Reputation: 311
I have a file with contents like this:
HFH_F_OPL_J0 ;comment1
HIJ_I_AAA_V2_DSD ;comment2
ALE_H_FB_V1 ;comment3
ZXZPOIF_P ;comment4
RST0DREK_S ;comment5
I need to match the single character, always present after the first underscore, and always one of [H, I, F, P, L, S] only.

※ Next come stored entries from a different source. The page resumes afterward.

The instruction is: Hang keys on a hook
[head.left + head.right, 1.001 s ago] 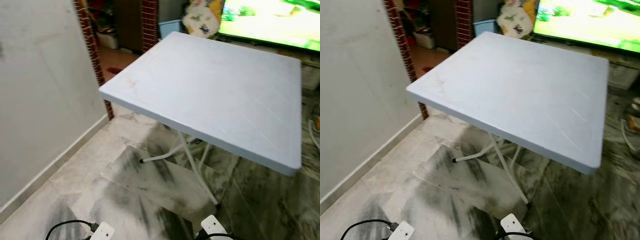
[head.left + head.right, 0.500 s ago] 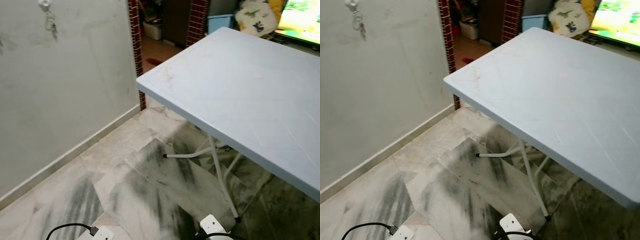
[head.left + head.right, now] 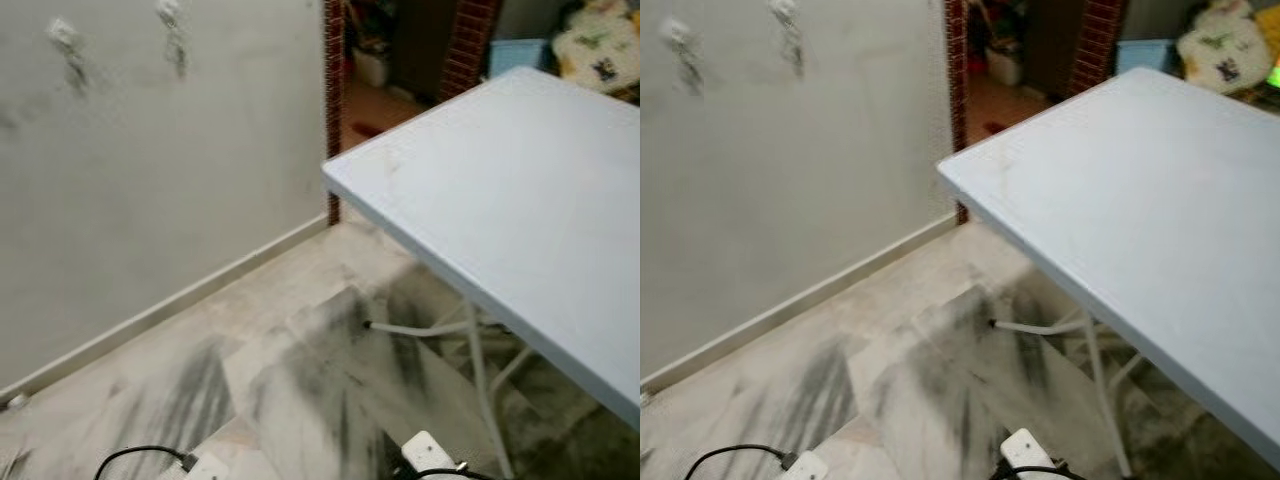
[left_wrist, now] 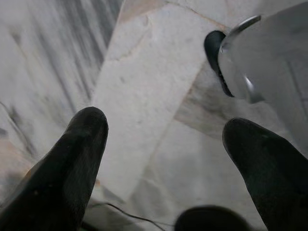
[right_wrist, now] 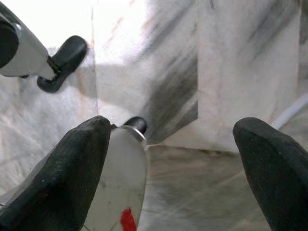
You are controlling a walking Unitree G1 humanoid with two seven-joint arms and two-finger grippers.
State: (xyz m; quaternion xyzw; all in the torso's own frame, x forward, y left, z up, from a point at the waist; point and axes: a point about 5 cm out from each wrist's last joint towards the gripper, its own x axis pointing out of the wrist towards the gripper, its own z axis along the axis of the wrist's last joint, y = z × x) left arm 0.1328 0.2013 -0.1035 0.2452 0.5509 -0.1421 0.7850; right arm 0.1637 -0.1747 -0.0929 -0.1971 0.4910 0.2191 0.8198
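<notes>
A grey wall point(image 3: 150, 180) is seen left of a white table point(image 3: 520, 200). Blurred keys point(image 3: 176, 50) hang high on the wall. Both the left gripper point(image 4: 163, 139) and the right gripper point(image 5: 173, 139) are spread wide and empty, over the marble floor point(image 3: 300, 370).

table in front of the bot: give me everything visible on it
The folding table has a pale blue-grey square top that looks like moulded plastic, with rounded edges and faint scuffs near its closest corner. Nothing lies on the part in view. Thin white tubular legs cross beneath it and stand on the marble floor. It sits level, to the robot's right, its corner pointing toward the brick-edged doorway.
</notes>
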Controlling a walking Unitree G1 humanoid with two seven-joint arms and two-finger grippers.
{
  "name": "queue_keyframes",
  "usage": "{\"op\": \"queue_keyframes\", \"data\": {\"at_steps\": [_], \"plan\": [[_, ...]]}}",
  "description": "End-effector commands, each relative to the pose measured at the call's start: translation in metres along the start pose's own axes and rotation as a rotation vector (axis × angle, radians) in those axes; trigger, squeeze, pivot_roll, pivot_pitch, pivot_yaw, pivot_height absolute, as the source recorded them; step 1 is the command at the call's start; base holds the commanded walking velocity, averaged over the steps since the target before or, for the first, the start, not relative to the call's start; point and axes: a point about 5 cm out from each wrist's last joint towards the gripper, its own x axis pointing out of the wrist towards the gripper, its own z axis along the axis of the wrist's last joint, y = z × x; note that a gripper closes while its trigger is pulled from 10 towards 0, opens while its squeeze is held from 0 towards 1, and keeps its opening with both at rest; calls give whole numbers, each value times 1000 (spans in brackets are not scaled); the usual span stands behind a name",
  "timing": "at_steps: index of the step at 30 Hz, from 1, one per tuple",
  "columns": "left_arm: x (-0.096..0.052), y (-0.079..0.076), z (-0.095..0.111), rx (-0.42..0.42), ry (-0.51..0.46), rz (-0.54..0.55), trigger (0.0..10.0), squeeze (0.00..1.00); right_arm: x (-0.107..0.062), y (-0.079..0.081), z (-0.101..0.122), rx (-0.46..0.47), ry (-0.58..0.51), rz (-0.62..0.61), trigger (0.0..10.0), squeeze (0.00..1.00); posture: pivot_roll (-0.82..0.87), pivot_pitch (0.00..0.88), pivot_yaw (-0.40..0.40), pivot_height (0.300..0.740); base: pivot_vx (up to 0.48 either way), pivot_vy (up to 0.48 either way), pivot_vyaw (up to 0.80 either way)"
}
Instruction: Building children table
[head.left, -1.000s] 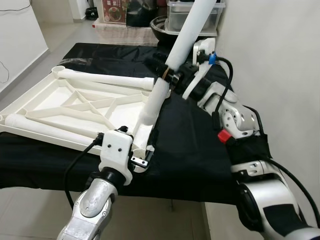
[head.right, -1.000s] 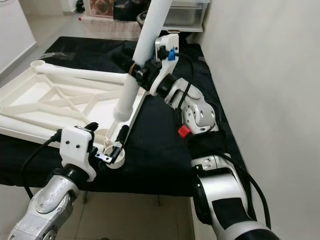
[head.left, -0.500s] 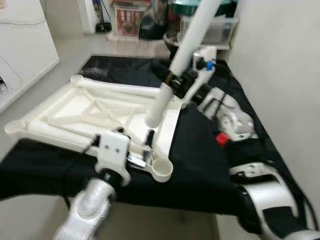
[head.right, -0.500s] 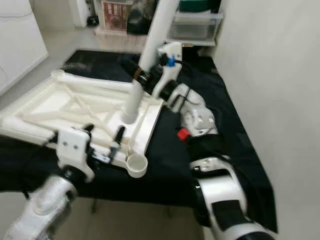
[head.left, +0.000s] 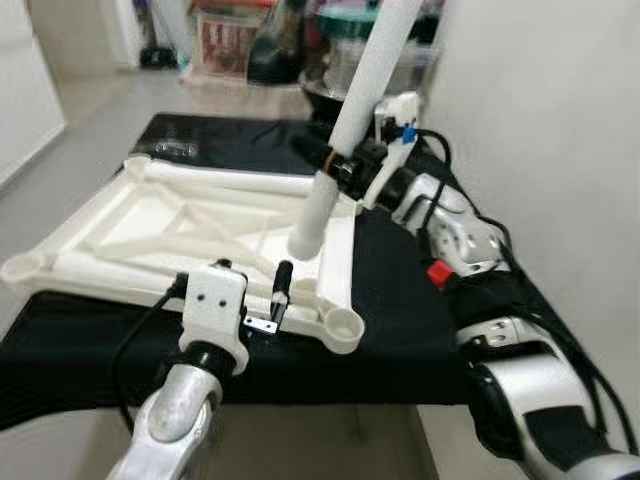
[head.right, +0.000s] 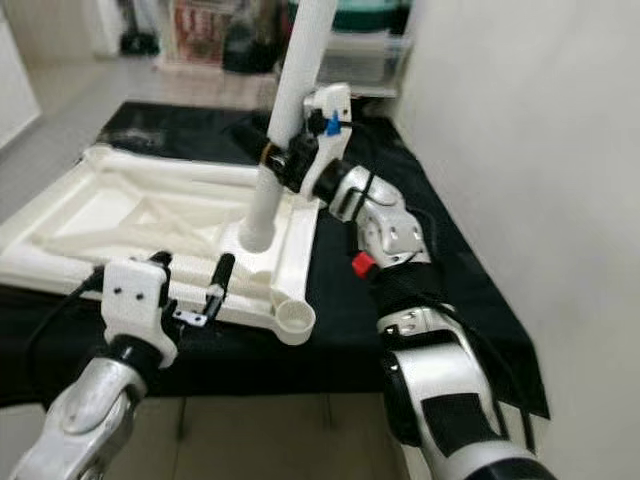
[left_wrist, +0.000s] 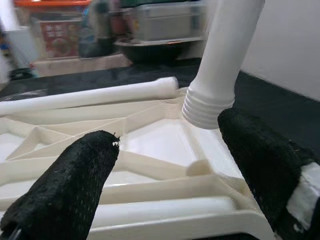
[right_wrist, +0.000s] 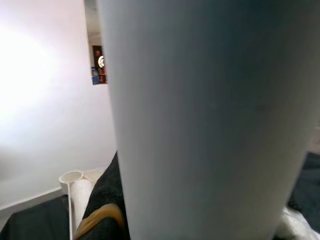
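Observation:
A white plastic table top (head.left: 170, 225) lies upside down on a black cloth. My right gripper (head.left: 335, 160) is shut on a long white table leg (head.left: 352, 105) and holds it tilted. The leg's threaded lower end (left_wrist: 207, 107) hangs just above the table top, by its right edge. The round corner socket (head.left: 343, 325) at the near right corner stands bare. My left gripper (left_wrist: 167, 130) is open at the table top's front edge, left of that socket, with nothing between its fingers (left_wrist: 75, 185). Another white leg (head.left: 230, 178) lies along the far side.
The black cloth (head.left: 400, 310) covers a low table that ends close to my body. A white wall (head.left: 560, 120) runs along the right. Storage boxes and a dark bowl (head.left: 330, 85) stand beyond the far end. Bare floor (head.left: 70, 120) lies to the left.
The leg's lower end has left the near corner socket beside my left gripper and now hangs farther in over the table top. The head camera has shifted too.

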Motion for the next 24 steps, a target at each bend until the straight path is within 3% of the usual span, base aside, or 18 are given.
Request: {"op": "queue_keyframes", "data": {"at_steps": [1,5,15,18,24], "plan": [[-3,0,-3,14,27,7,10000,0,1,-2,5,16,-12,20,10000,0,127,58,-43,740,0,0,0],[-8,1,-4,18,41,16,10000,0,-2,-7,4,-24,41,53,10000,0,134,79,-39,740,0,0,0],[-13,0,-3,29,50,20,10000,0,1,-1,-3,-4,67,117,10000,0,148,116,-31,740,0,0,0],[-13,1,-1,51,47,12,10000,0,3,1,-5,5,68,135,10000,0,149,122,-31,740,0,-341,0],[-12,5,-1,37,55,61,10000,0,4,3,-6,14,68,169,10000,0,150,129,-30,740,45,-47,0]]}}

What regex is to be used for this?
/(\w{3,})_([S|I|P|F|L|H]{1})(.*)\;/
does not give the right results.
Upvotes: 0
Views: 39
Reputation: 126742
If you trust your data then there's no reason to check the value of the character right after the first underscore -- you can just grab it and use it
This short Perl program demonstrates
use strict;
use warnings 'all';
use feature 'say';
while ( <DATA> ) {
say $1 if /_(.)/;
}
__DATA__
HFH_F_OPL_J0 ;comment1
HIJ_I_AAA_V2_DSD ;comment2
ALE_H_FB_V1 ;comment3
ZXZPOIF_P ;comment4
RST0DREK_S
F
I
H
P
S
If you want to be slightly more secure then you can use a character class instead of a dot, which changes that line of my code to
say $1 if /_([HIFPLS])/;
The output is identical to that of the original code
Upvotes: 1
Reputation: 174796
Use anchors and change the first \w
to [A-Z]
because \w
should also match _
. Now, get the Character you want from group index 1.
/^[A-Z]{3,}_([SIPFLH]).*;/
or
/^[^_]{3,}_\K[SIPFLH](?=.*;)/
Upvotes: 1